Decided on August 3, 2022 SUPREME COURT OF THE STATE OF NEW YORK Appellate Division, Second Judicial Department
COLLEEN D. DUFFY, J.P.
VALERIE BRATHWAITE NELSON
ANGELA G. IANNACCI
ROBERT J. MILLER, JJ.
2021-03067
(Index No. 158255/17)

[*1]Gerard Hallahan, appellant,

v

City of New York, et al., respondents.



Lipsig, Shapey, Manus & Moverman, P.C. (Alan M. Shapey and Pollack, Pollack, Isaac & DeCicco, LLP, New York, NY [Brian J. Isaac], of counsel), for appellant.

Sylvia O. Hinds-Radix, Corporation Counsel, New York, NY (Jeremy W. Shweder and Kate Fletcher of counsel), for respondents.



DECISION & ORDER

In an action to recover damages for personal injuries, the plaintiff appeals from an order of the Supreme Court, New York County (Lyle E. Frank, J.), dated April 8, 2020. The order granted the defendants' motion for summary judgment dismissing the complaint. By decision and order of the Appellate Division, First Department, entered April 29, 2021, this appeal was transferred to this Court for hearing and determination (see NY Const, Art VI, § 4[i]).

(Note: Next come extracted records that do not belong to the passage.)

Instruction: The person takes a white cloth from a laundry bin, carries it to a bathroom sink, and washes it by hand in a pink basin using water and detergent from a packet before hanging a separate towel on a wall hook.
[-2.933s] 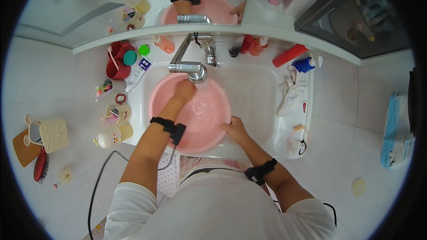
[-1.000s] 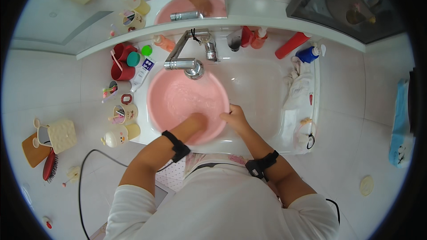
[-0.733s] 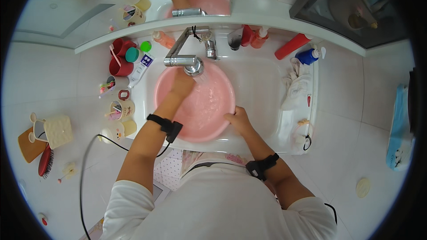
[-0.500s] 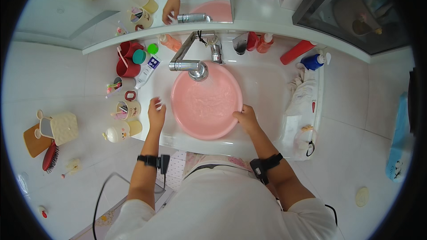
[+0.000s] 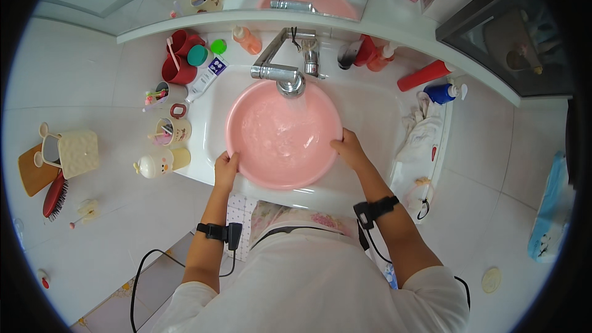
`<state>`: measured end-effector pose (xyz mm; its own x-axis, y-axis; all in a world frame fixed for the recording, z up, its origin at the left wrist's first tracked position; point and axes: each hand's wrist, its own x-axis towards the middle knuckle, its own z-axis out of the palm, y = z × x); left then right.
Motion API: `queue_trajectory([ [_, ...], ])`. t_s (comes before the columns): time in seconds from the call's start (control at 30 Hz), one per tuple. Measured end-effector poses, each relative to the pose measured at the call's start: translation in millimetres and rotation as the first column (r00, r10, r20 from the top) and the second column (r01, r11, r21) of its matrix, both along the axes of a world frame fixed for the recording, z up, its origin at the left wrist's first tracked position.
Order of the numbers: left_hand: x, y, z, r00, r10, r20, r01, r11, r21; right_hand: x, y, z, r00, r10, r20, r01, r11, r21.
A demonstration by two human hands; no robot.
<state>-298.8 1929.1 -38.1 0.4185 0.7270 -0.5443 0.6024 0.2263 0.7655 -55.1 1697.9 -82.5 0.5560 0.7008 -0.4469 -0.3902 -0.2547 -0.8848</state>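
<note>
A round pink basin (image 5: 246,166) with water in it sits in the white sink (image 5: 370,111). Water runs into it from the chrome faucet (image 5: 277,73), whose swivel spout hangs over its far side. My left hand (image 5: 226,169) grips the basin's left rim, thumb on top and fingers outside. On the right rim, my right hand (image 5: 350,148) is closed in the same way. Both hands' fingertips are partly hidden by the basin's edge.
Red cups (image 5: 179,69), a toothpaste tube (image 5: 206,80) and a duck-shaped bottle (image 5: 161,163) line the left edge. At the right lie a white cloth (image 5: 419,123), a blue pump bottle (image 5: 443,93) and a red bottle (image 5: 422,76). A mirrored cabinet (image 5: 246,21) overhangs the back.
My left hand has come from beside the basin to its left rim and closed on it. The right hand stays on its rim. The basin looks larger in view.
</note>
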Motion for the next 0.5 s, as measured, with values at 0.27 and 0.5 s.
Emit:
queue_trajectory([
  [0.27,-9,17,21,0.986,0.159,-0.051,-0.165,0.979,-0.124,-16,23,14,0.958,0.045,-0.282,-0.047,0.999,0.001],
  [0.5,-12,6,-6,0.996,-0.030,-0.079,0.016,0.985,-0.169,-26,-7,39,0.994,0.085,-0.063,-0.095,0.980,-0.177],
])
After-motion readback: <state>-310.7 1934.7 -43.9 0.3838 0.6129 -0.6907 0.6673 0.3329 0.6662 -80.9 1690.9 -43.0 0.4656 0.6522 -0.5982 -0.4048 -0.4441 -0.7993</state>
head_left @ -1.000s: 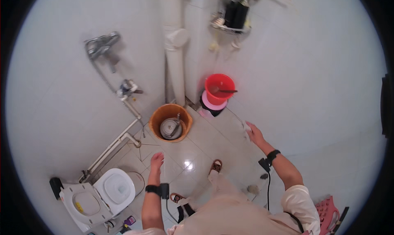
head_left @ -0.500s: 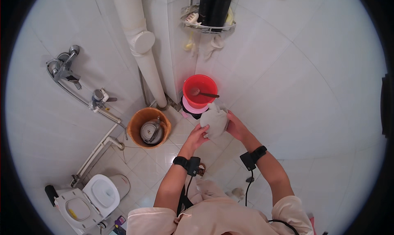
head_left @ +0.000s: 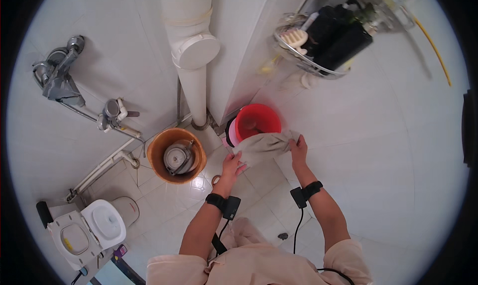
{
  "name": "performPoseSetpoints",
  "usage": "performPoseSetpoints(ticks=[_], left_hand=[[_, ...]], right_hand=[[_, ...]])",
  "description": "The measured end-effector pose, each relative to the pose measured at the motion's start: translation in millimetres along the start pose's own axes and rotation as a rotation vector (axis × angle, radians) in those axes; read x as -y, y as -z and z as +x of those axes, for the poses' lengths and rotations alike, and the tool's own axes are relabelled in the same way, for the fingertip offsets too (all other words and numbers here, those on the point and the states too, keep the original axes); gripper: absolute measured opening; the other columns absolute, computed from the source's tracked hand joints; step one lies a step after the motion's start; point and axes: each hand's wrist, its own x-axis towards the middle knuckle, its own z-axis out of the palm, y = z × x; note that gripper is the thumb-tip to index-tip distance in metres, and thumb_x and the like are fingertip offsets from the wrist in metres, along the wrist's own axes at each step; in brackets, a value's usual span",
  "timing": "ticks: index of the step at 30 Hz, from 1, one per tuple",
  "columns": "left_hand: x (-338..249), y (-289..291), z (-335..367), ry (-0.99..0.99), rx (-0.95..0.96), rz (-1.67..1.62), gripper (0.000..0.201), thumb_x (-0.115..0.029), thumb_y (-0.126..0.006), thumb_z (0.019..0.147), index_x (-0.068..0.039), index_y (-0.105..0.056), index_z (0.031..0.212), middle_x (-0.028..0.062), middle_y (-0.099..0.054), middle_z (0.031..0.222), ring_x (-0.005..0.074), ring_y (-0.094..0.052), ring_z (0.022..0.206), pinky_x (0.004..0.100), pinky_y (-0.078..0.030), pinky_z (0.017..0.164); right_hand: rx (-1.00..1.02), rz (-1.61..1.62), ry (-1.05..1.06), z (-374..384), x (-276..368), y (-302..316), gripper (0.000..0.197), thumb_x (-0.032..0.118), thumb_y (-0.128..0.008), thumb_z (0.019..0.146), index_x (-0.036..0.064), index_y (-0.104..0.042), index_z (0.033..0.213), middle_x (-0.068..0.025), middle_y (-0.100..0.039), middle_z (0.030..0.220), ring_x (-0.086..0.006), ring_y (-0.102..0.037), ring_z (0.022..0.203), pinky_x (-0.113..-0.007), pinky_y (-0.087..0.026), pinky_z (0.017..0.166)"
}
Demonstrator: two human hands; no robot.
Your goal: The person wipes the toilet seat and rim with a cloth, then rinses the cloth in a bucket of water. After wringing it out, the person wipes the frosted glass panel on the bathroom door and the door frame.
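Down in the corner of this white room, we stand over a tiled floor (head_left: 160, 205), by a fat white pipe (head_left: 193, 95) that goes up near the wall (head_left: 358, 155). To our left sits a toilet (head_left: 119, 222) with its seat tipped back. Next in size is a brown tub (head_left: 156, 148), open at the top. It has a silver pot with a handle (head_left: 175, 158) inside, maybe a kettle. Up high on the right, a wire shelf (head_left: 311, 68) holds dark bottles (head_left: 348, 46) and a pale thing like a brush (head_left: 295, 38), all a bit blurry.

The red bucket (head_left: 273, 116) is smaller than the tub. Something dark shows in it, but we cannot tell what, because our grey cloth (head_left: 261, 150) hides part of the inside. A pink and black thing (head_left: 231, 133) peeks out by the bucket.

The cloth is up in the air between our two hands, in front of the bucket's near side; we cannot tell if it touches the rim. It is picked up and pulled out sideways, so we think that bit is done. Folds run across it, so it is not flat yet, and we have not let it go.

Our left hand (head_left: 230, 166) has its fingers pinched on the left end. Our right hand (head_left: 299, 149) has its fingers pinched on the right end.
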Motion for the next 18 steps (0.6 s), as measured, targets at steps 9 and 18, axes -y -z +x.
performPoseSetpoints(ticks=[9, 18], left_hand=[[-8.5, -2.8, 56.2, 0.047, -0.091, 0.075, 0.026, -0.017, -0.058, 0.091, -0.011, -0.049, 0.115, 0.0032, -0.054, 0.107, 0.0209, -0.058, 0.094, 0.0382, -0.052, 0.082], [2.1, 31.0, 73.8, 0.0, -0.096, 0.159, 0.027, -0.021, -0.064, 0.088, -0.014, -0.058, 0.113, -0.0011, -0.058, 0.103, 0.0119, -0.055, 0.09, 0.0316, -0.048, 0.077]], right_hand=[[0.447, -0.301, 0.088, 65.7, -50.1, -30.1, 0.03, 0.007, -0.062, 0.086, 0.0018, -0.058, 0.115, -0.0036, -0.063, 0.103, -0.0115, -0.058, 0.098, -0.026, -0.048, 0.082], [0.453, -0.8, 0.15, 70.4, -140.9, -25.2, 0.026, 0.011, -0.067, 0.076, 0.0085, -0.06, 0.101, -0.0134, -0.061, 0.101, -0.0302, -0.063, 0.091, -0.042, -0.052, 0.075]])
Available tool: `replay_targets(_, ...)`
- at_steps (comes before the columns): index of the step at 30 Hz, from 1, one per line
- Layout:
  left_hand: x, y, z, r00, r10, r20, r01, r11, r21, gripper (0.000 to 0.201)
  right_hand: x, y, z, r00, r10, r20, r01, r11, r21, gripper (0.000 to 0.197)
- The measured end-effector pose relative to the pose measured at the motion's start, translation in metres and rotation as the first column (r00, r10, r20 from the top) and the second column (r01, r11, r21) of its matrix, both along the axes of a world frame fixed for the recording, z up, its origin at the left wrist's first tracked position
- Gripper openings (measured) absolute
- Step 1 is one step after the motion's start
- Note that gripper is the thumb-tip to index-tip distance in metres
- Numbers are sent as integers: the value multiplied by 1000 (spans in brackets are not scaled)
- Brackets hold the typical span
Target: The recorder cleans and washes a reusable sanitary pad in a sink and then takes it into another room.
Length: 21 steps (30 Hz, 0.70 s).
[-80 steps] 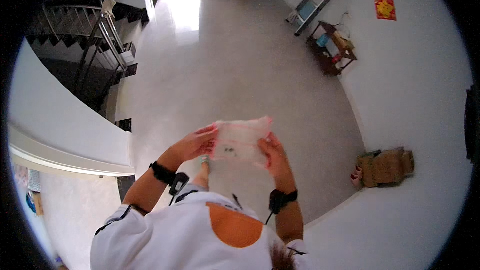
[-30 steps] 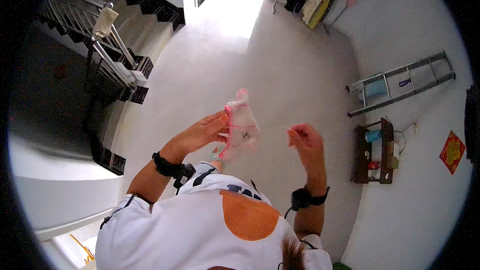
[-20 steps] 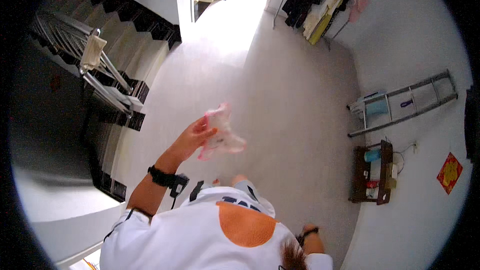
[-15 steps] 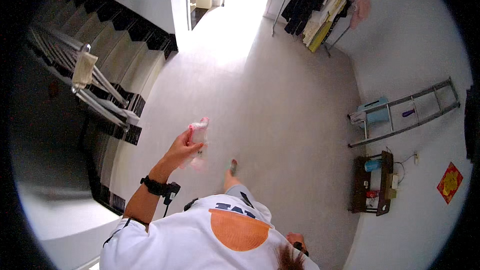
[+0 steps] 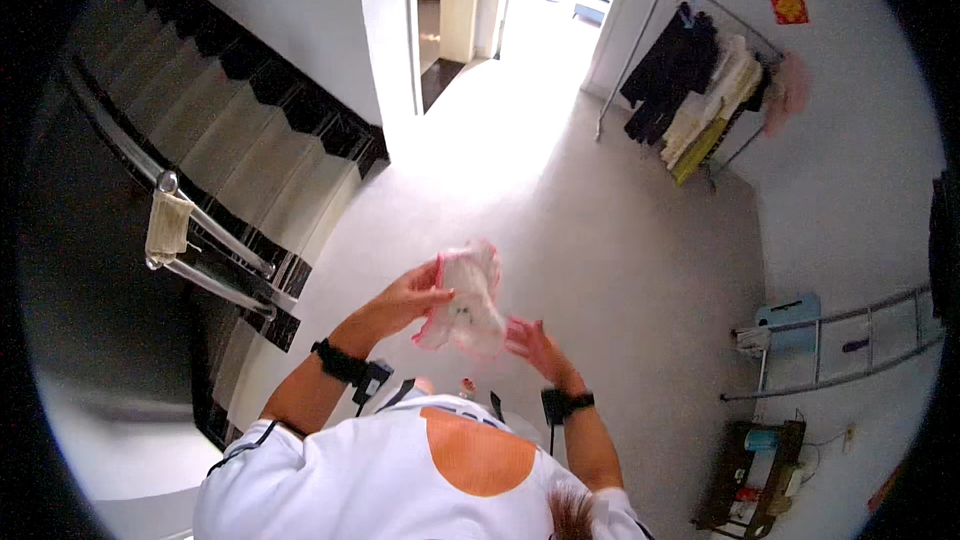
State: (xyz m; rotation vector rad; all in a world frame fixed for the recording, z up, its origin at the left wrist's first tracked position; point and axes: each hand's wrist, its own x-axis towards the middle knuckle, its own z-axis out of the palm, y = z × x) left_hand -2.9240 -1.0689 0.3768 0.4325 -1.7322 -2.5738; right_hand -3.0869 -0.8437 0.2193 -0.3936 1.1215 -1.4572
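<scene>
My left hand (image 5: 408,300) pinches the left edge of a small white cloth with pink edging (image 5: 466,302), held up in front of my body. The cloth hangs loosely, partly bunched, and has a small dark mark low on it. My right hand (image 5: 540,350) is at the lower right of the cloth, fingers stretched out and slightly blurred. Its fingertips are close to the pink edge; whether they touch it I cannot tell. Each wrist wears a black band.
Stairs (image 5: 240,120) with a metal handrail (image 5: 215,230) and a draped beige cloth (image 5: 170,226) rise at left. A clothes rack (image 5: 640,50) stands far right, near a bright doorway (image 5: 540,70). Along the right wall are a ladder (image 5: 830,380) and a dark wooden shelf (image 5: 735,475).
My right hand has come up from low beside my body to the cloth. The cloth, in my left hand, has shifted right and spread wider. My view has turned.
</scene>
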Motion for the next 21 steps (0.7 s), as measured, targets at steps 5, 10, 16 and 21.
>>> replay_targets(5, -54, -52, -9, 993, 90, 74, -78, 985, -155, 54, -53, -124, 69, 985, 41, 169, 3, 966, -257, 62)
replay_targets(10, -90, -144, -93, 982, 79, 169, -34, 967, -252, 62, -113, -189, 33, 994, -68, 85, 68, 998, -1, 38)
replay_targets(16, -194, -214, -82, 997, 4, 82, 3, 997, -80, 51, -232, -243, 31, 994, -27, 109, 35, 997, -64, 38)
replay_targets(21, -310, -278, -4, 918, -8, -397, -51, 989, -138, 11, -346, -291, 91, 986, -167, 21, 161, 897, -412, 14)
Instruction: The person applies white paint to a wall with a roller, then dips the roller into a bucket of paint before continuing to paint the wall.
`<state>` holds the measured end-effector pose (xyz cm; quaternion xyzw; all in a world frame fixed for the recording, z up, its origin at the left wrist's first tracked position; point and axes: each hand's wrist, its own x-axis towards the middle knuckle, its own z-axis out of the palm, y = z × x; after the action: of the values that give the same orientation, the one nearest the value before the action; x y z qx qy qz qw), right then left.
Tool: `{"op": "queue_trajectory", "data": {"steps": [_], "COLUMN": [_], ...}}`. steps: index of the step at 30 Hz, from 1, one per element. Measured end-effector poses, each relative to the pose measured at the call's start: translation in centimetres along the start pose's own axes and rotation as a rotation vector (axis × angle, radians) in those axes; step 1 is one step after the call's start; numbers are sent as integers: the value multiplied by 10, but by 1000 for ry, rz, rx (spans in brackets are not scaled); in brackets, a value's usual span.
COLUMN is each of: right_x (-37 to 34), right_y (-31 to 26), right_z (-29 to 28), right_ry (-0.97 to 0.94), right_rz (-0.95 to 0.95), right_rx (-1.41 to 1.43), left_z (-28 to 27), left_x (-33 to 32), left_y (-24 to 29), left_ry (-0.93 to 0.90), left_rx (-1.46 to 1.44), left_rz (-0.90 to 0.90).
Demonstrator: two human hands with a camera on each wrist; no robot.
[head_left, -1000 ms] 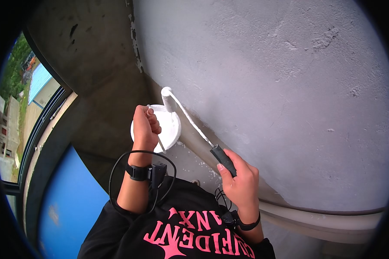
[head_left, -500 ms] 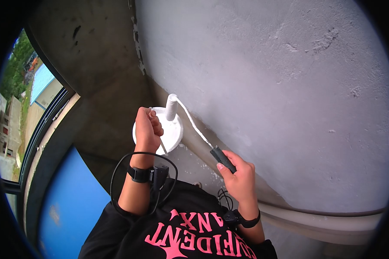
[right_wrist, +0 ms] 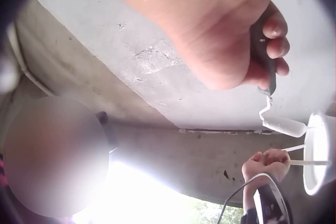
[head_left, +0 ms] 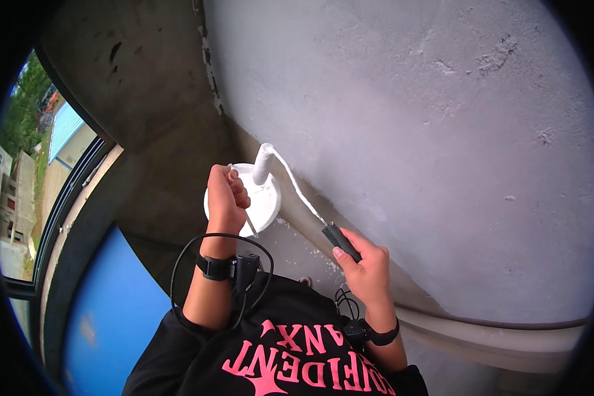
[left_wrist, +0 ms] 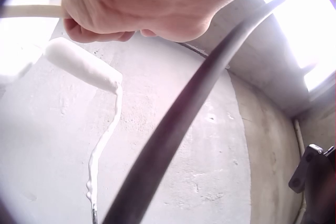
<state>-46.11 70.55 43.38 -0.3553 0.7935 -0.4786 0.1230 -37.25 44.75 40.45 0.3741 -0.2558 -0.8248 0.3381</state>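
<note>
My left hand (head_left: 227,199) is fisted round the pale handle (right_wrist: 310,162) of a white bucket (head_left: 268,214), which hangs beside the wall with white paint (head_left: 257,201) inside. My right hand (head_left: 368,267) grips the dark grip (head_left: 341,243) of a paint roller, its thumb laid along it. The roller's sleeve (head_left: 263,164), coated white, overlaps the far side of the bucket's mouth in the head view. A bent, paint-covered rod (head_left: 297,189) joins sleeve and grip. In the left wrist view the sleeve (left_wrist: 84,65) shows just below the left fist.
A grey plastered wall (head_left: 402,132) with rough patches rises close on the right. At left are a window (head_left: 56,178) and a blue panel (head_left: 115,317). White splatters (head_left: 320,261) mark the surface below the bucket. A black cable (head_left: 173,270) loops round the left forearm.
The roller sleeve has shifted slightly right and nearer to me, and its tilt has changed over the bucket. The left hand and bucket have shifted slightly in view; both grips stay the same.
</note>
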Motion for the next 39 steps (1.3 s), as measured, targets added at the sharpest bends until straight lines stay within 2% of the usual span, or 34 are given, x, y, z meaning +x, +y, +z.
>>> {"op": "queue_trajectory", "data": {"steps": [11,29,34,39], "right_x": [-4,3,4,5], "right_y": [5,10,17,25], "right_z": [-1,-4,-1,2], "right_ry": [1,-31,-55,-49], "right_rz": [43,-12,88,88], "right_rx": [-1,31,131,122], "left_z": [3,7,3,2], "left_x": [-1,-8,-5,-7], "left_y": [0,1,-1,0], "left_ry": [13,56,62,68], "left_rx": [12,20,-7,-26], "left_rz": [5,23,35,37]}}
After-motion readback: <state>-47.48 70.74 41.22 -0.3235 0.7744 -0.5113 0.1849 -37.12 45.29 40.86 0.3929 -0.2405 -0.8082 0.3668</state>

ORDERED that the order is affirmed, with costs.

The plaintiff allegedly tripped and fell while attempting to step over a velvet rope strung across a staircase located in the lobby of the courthouse at the Appellate Division, First Department (hereinafter the courthouse). The courthouse is owned and maintained by the defendants.

The plaintiff subsequently commenced this action against the defendants to recover damages for personal injuries. The defendants moved for summary judgment dismissing the complaint. By order dated April 8, 2020, the Supreme Court granted the defendants' motion. The plaintiff appeals.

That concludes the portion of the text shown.